The House of Representatives’ tax reform proposal was released on November 2, 2017, and the Senate’s tax reform proposal was released on November 9, 2017. Numerous amendments were made to each bill before they were approved by the full House and Senate, respectively. On Dec. 2, the Senate passed the Tax Cuts and Jobs Act by a party line 51-49 vote. Substantial differences between the bills are expected to be reconciled in a Conference Committee over the next several weeks. Both bills include several provisions that directly impact real estate development incentives that many organizations rely on to support their business activities and goals. Here’s what we know—and how you may be affected.
Low-income housing tax credits
Proposed changes: The low-income housing tax credit (LIHTC) would stay in effect under both bills, but the House bill calls for the repeal of the tax-exempt status for qualified private activity bonds. Certain changes discussed between the Affordable Housing Tax Credit Coalition (taxcreditcoalition.org) and the Housing Ways and Means Committee (the “Committee”) that would have helped to compensate for the impact of the lower corporate tax rate were not made. Changes proposed to the LIHTC program in a bi-partisan bill called the Affordable Housing Credit Improvement Act back in March 2017 were not included.
The Senate bill expands the basis "boost" to apply to certain buildings in rural areas. However, it then reduces the basis "boost" from 130 percent to 125 percent for buildings that qualify for the boost. In addition, the bill contains a provision that would allow developers to specifically give preference to veterans housing without violating the general public use requirements.
Impact: According to the National Low Income Housing Coalition (nlihc.org), about 40 percent of all annual LIHTC rental housing production is financed using qualified private activity bonds. Consequently, repeal of tax-exempt status for qualified private activity bonds would result in a reduced production of affordable rental housing by an estimated 45,000 -55,000 units per year. Also, the proposed lower corporate tax rates would reduce the value of LIHTCs by approximately 15 percent, given the value of the deductions investors currently receive for depreciation and other items associated with their investment. As a result, lower corporate tax rates would reduce the efficiency of the existing tax incentive and likely lead to an even larger decrease in production of affordable rental housing. However, such impact could be mitigated to the extent that tax reform results in shorter depreciable lives for residential rental property as proposed in the Senate bill (from 27.5 years to 25 years) and/or accelerated cost recovery as proposed in both bills.

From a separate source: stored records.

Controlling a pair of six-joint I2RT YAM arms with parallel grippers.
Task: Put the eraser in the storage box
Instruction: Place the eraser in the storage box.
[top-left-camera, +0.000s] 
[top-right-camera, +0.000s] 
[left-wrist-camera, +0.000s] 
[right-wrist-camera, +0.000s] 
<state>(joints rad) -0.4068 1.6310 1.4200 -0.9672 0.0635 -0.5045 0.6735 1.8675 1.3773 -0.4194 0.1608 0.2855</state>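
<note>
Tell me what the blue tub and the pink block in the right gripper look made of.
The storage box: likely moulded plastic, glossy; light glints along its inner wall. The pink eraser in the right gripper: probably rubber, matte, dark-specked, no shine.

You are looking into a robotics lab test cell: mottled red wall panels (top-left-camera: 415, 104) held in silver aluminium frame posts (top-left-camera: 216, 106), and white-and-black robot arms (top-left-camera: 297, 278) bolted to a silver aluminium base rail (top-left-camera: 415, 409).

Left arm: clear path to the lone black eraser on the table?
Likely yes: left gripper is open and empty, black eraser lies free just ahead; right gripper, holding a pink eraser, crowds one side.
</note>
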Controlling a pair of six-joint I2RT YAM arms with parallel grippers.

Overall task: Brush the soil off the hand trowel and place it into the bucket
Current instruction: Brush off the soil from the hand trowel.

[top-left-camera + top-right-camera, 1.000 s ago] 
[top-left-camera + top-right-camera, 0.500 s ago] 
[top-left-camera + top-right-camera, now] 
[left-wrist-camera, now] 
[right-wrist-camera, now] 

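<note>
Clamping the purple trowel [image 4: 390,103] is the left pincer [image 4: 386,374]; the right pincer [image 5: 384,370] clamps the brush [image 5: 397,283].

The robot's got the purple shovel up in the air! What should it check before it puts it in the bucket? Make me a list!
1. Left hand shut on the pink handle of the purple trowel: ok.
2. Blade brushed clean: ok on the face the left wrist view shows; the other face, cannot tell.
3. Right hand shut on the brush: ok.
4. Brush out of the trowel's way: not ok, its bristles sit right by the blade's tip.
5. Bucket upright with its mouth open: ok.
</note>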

Planning opportunity: Sponsors with projects expected to be financed with tax-exempt bond proceeds and 4% LIHTC should carefully evaluate spending additional pre-development dollars until this is resolved. If the bonds aren’t issued prior to the end of 2017, the project will not qualify for the 4% LIHTC. Additionally, projects that haven’t yet closed on their LIHTC financing should stay in close contact with their investor and carefully review their letters of intent to understand whether some of the proposed changes to the tax code could negatively impact the equity pricing for the transaction. Finally, sponsors of projects that have not yet been placed in service that are counting on the 130 percent basis "boost" should be prepared to fill a funding gap that will be created if the basis "boost" is reduced to 125 percent.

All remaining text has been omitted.